TVNZ did relax its criteria to allow the Māori Party to be included after admitting it didn't adequately consider parties only contending Māori electorate seats.
New Conservative's lawyer Tiho Mijatov argued today his client was a "credible serious minor party" and polling ahead of the Māori and Advance NZ parties.
He said this month's election was unique because New Zealanders will also be voting on two important social issues, being the cannabis and euthanasia referendums.
New Conservative stands against both legalising recreational use of cannabis and the End of Life Choice Act.
Mijatov said what party people vote for may be influenced by its views on one or both referendums.
"All New Conservative is seeking is for their leader to stand up and address the nation," Mijatov said.
TVNZ's lawyer Briony Davies said the network's overarching desire was to be fair, reasonable and objective.
It had no motive to exclude the New Conservative party and it's leader from participating.
"The applicant simply does not qualify," Davies said.
She also said TVNZ disagrees that party views on the referendums are relevant.
"That would be a different debate," she said.
After the nearly two hour hearing, Justice Woolford quickly dismissed the application by New Conservative and said his reasons will follow.
After watching the proceeding, New Conservative leader Leighton Baker told journalists outside that the courtroom foray was "worth a crack".
"Obviously we're disappointed," he said. "As the fifth highest polling party we'd love to be at the debate."
Baker yesterday said the 3 per cent threshold was "a huge hurdle" for smaller parties "lacking corporate or taxpayer funding".
He also blamed the media for "failing to do its duty" and provide information about candidates, parties, and policies.
"Journalists used to be so proud of their role in investigating and conveying the truth. It's disheartening to see them now as manipulators and propagandists," Baker said.
However, despite his criticisms, New Conservative has received media coverage, including in the Herald's 24-page Election Special this week and Baker being interviewed for the Herald's Leaders Unplugged series.
Before the 2017 election, Baker also said his party's exclusion from a University of Auckland debate was "a wee bit unjust" after originally being invited.
However, he decided then against legal action and said: "That's not how we roll."
Today he said circumstances had changed since 2017 and he wanted the party to have every opportunity to be included in tomorrow's TVNZ debate.
Just last week, the High Court ruled on another effort of a minor party attempting to join a televised debate.
Justice Tracey Walker dismissed Advance NZ's injunctive court action against MediaWorks after it was excluded from Newshub Nation's "Powerbrokers debate".
"A line needs to be drawn somewhere," Justice Walker said in her decision. "After all, there are 17 parties contesting the 2020 New Zealand election and resources, including available broadcasting time, are limited."

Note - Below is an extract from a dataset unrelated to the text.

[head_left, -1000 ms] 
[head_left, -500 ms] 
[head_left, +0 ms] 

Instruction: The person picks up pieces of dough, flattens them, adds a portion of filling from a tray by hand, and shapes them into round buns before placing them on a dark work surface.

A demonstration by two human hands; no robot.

She also said the onus is not on the media to justify its selection criteria and have editorial discretion to choose how to run their debates and determine what is newsworthy.
"Courts will not lightly interfere with editorial decisions of media because an independent media, divorced from political influence, is critically important for a functioning democracy." Justice Walker said.
After the decision, Advance NZ co-leaders Billy Te Kahika Jr and Ross said: "We will keep bypassing the media bias that continues to prevail in elections."
In three of the last five general elections in New Zealand, a minor or small party has challenged its exclusion from a televised leaders' debate in court.
Before the 2017 election, The Opportunities Party (TOP) filed an application for an urgent judicial review after TVNZ excluded its founder and then leader Gareth Morgan from its debates.
The High Court ruled against TOP and Morgan.
However, in 2014 then Conservative Party leader Colin Craig successfully challenged MediaWorks in court after not being invited to the minor parties' debate.
And in 2005, the High Court also famously ruled in favour of United Future leader Peter Dunne and Progressive Party leader Jim Anderton being added to TV3's leaders' debate.